Tag: Python

Plotting multivariate data with Matplotlib/Pylab: Edgar Anderson’s Iris flower data set

The problem of how to visualize multivariate data sets is something I often face in my work. When using numerical optimization we might have a single objective function and multiple design variables that can be represented by columnar data in the form {x1, x2, x3, … xn, y} a.k.a. NXY. With design spaces of more than a few dimensions it is difficult to visualize them in order to estimate the relationship between each independent variable and the objective, or perform a sensitivity study.

JensG / Pixabay

While perusing recent work in and tools for visualizing such data I stumbled across some nice examples of multivariate data plotting using a famous data set known as the “Iris data set”, also known as Fisher’s Iris data set or Edgar Anderson’s Iris flower data set. It contains data from 50 flowers each of three different flower species, collected in the Gaspé Peninsula. This set is not in the NXY form typical of optimization routines, but instead each flower has a number of parameters measured and tabulated; namely sepal length, sepal width, petal length and petal width. In other words there is no resultant Y data that is a function of the design space vector. Instead, it is interesting to plot relationships between the measured parameters to determine if they correlate with each other.

A quick internet search brings up a number of examples where the set has been plotted as a gridded set of subplots, using various software tools. For example, Mike Bostock’s blog post demonstrating his D3.js package, and the version on the wikipedia page.

I decided to try and code a Matplotlib script to generate a similar gridded multiplot from the data set. I did so within a Jupyter Notebook (formerly known as iPython Notebook) running Python 2.7. The data was imported using Pandas and made use of Matplotlib’s Pyplot module. Pandas was used to import the data but it could have been done in a number of different ways; it is just that Pandas is designed to work with csv files containing a mix of types.

The resulting image can be seen below.

Iris flower data set visualization using Matplotlib/pyplot.

Fisher’s Iris data set sometimes known as Anderson’s Iris data set, visualization by Simon Bance using Matplotlib/Pyplot. A multivariate data set introduced by Ronald Fisher in 1936 from data collected by Edgar Anderson on Iris flowers in the Gaspé Peninsula.

Here is the script:


"""
https://en.wikipedia.org/wiki/Iris_flower_data_set
A script for plotting multivariate tabular data as gridded scatter plots.
"""
import os
import pandas as pd
import matplotlib.pyplot as plt

inFile = r'iris.dat'

# Check if data file exists:
if not os.path.exists(inFile): sys.exit("File %s does not exist" % inFile)

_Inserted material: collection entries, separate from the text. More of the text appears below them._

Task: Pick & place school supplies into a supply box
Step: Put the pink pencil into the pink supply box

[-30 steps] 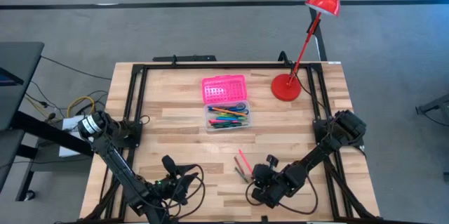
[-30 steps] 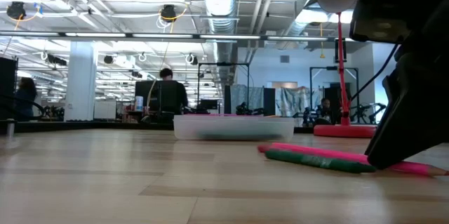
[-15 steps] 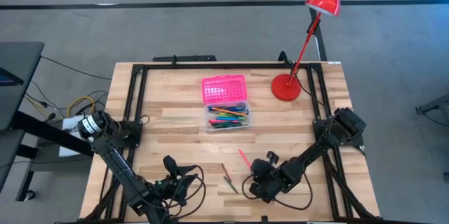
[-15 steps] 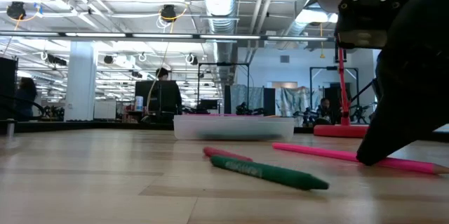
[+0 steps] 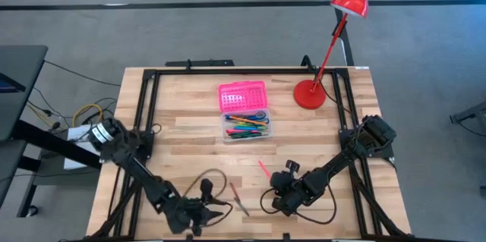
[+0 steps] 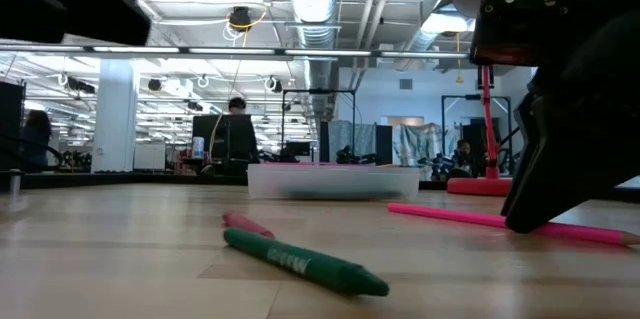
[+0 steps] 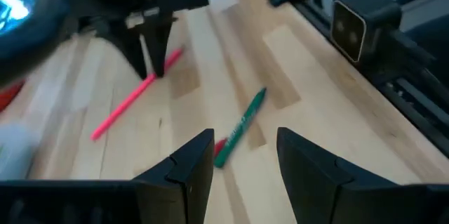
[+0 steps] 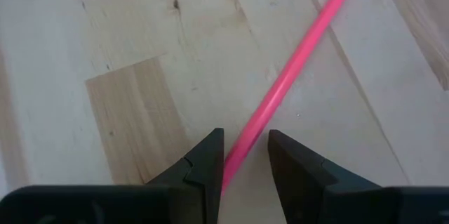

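The right claw (image 8: 243,164) is down at the bench (image 5: 190,132) near its front edge, its two dark fingers (image 8: 203,157) parted narrowly with the near end of a pink pencil (image 8: 287,83) lying between them; I cannot tell whether the pads press on it or only straddle it. The pencil lies flat on the wood and runs away from the claw toward the middle of the bench; in the low view it stretches across the boards to the foot of the dark right arm. The left claw (image 7: 244,157) hovers low over the front of the bench with its fingers spread and nothing between them. Just ahead of it lie a green marker (image 7: 242,124) and a short red crayon (image 7: 220,145), touching at one end, both flat on the bench and well apart from the pink pencil. Farther back, near the bench's middle, sits the supply box (image 5: 246,127), its clear base holding a heap of coloured pens and its pink lid (image 5: 242,95) open behind it. A red desk lamp (image 5: 310,94) stands at the back right corner.
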You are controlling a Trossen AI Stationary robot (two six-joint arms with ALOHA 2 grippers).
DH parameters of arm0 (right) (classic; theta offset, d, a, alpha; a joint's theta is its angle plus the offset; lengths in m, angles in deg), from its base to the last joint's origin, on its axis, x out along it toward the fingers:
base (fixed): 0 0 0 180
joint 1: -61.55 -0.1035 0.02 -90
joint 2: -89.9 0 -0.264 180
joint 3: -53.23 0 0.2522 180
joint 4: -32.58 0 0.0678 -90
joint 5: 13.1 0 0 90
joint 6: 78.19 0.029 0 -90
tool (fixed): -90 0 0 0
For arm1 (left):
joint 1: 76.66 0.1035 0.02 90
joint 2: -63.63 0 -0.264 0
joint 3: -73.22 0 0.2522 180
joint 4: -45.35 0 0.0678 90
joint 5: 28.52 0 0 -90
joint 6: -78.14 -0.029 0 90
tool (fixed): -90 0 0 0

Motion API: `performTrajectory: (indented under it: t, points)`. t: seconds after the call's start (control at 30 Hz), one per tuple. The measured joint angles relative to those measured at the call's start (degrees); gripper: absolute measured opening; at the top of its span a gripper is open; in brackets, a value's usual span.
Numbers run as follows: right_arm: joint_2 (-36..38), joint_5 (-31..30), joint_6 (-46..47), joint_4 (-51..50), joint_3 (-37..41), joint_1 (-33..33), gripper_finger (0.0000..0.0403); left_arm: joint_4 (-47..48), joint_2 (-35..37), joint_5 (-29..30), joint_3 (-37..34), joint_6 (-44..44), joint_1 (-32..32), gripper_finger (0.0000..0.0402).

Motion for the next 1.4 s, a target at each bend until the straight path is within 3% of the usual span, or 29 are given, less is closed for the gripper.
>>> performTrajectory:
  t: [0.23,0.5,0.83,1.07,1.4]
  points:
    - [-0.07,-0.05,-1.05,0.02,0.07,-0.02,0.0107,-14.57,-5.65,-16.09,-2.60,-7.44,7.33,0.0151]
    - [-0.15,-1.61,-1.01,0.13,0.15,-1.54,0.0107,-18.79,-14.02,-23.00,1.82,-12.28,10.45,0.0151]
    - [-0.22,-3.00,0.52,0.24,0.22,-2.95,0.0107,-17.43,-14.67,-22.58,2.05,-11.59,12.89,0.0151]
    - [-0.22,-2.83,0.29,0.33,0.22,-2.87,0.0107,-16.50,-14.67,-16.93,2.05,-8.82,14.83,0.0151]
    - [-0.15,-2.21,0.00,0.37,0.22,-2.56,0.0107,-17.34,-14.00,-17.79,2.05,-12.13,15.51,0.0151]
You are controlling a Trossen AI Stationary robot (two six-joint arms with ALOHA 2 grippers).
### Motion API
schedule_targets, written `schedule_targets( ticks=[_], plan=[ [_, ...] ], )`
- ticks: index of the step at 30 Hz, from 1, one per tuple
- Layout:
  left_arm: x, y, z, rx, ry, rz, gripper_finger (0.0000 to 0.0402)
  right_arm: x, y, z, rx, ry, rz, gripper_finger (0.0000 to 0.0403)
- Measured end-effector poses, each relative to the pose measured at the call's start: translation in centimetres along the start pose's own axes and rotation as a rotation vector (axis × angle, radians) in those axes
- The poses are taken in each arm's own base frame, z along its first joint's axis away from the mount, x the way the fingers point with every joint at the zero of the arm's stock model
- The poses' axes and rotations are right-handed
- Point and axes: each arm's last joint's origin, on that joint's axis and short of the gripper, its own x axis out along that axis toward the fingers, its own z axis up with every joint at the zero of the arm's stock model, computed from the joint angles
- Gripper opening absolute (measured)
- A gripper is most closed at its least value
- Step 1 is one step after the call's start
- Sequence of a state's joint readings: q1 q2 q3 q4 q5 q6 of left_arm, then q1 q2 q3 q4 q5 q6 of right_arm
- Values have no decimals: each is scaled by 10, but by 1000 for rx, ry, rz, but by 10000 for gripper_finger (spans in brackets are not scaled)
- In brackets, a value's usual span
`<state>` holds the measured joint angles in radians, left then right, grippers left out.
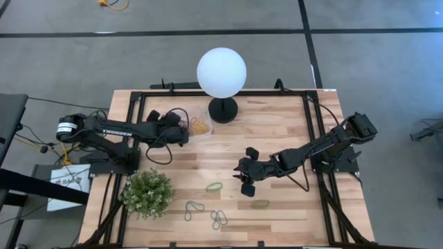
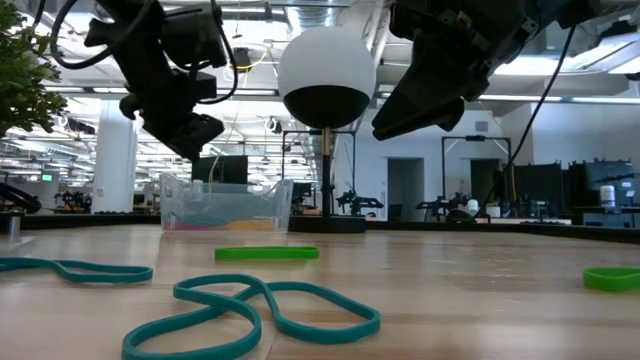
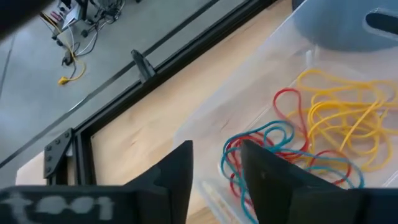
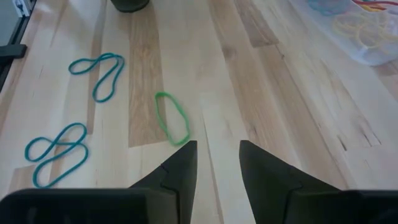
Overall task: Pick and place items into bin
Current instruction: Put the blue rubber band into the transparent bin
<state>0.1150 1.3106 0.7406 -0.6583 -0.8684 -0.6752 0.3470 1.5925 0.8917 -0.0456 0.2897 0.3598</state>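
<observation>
the left gripper (image 1: 185, 133) hangs over the near end of the bin (image 1: 201, 128), its fingers (image 3: 177, 171) parted with nothing between them; in its own wrist view the gap looks straight down on a heap of yellow, red and blue bands (image 3: 323, 134) lying inside the clear tub. the bin sits by the black base of the white globe lamp (image 1: 221, 71), toward the back of the table (image 1: 291, 128).

the loose bands lie on the near half of the table: a grey-blue loop (image 1: 193, 209) just beside the green plant (image 1: 147, 193), a second grey-blue tangle (image 1: 219, 219) near it, then a green band (image 1: 214, 187) and, further right, another green band (image 1: 260, 203).

the right gripper (image 1: 247, 183) hovers above the table between those two green bands, jaws apart and empty; its wrist view shows the first green band (image 4: 171, 118) just ahead of the fingers.

these bands look nearly weightless, limp and stretchy, and they lie flat on the wood, so a pinch from above must reach the surface and catch a single strand. the best hold is probably across one long side of a loop, where a finger can go inside and one outside. rubber grips well but may cling to the pads on release, and the knotted pairs would likely come up together.
</observation>
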Motion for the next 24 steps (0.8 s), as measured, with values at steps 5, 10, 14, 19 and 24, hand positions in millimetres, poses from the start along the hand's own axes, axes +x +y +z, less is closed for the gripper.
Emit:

rootFolder = os.path.dirname(os.path.abspath(inFile))

# Read in the data file
df = pd.read_csv(inFile, delimiter="\t")
headers = list(df.columns.values)
df.head(5) # Prints first n lines to check if we loaded the data file as expected.

# We also have n=4 distinct species in the Species column and I will
# list the species names so we can distinguish them later for plotting:
species = list(df.Species.unique()) # normal python list, thank you very much!
print type(species)

# Here we specify how many columns prepend and append the columns that we want to use.
# For Dakota this would include the objective function(s) column(s) appended to the end.
num_precols = 0
num_obj_fn = 1

# Work out the number of dimensions in each design vector:
num_dims = df.shape[1] - num_obj_fn # We know that there are 3 additional columns (and hope that it stays consistent in future)!
print "Our design vector has %s dimensions: %s" % (num_dims, headers[num_precols:-1])
gridshape = (num_dims, num_dims)
num_plots = num_dims**2
print "Our multivariate grid will therefore be of shape", gridshape, "with a total of", num_plots, "plots"

# Plot the data in a grid of subplots.
fig = plt.figure(figsize=(12, 12))

# Iterate over the correct number of plots.
n = 1

# Create an empty 2D list to store created axes. This alows us to edit them somehow.
axes = [[False for i in range(num_dims)] for j in range(num_dims)]

for j in range(num_dims):
for i in range(num_dims):

# e.g. plt.subplot(nx, ny, plotnumber)
ax = fig.add_subplot(num_dims, num_dims, n) # Plot numbering in this case starts from 1 not zero (MATLAB style indexing)!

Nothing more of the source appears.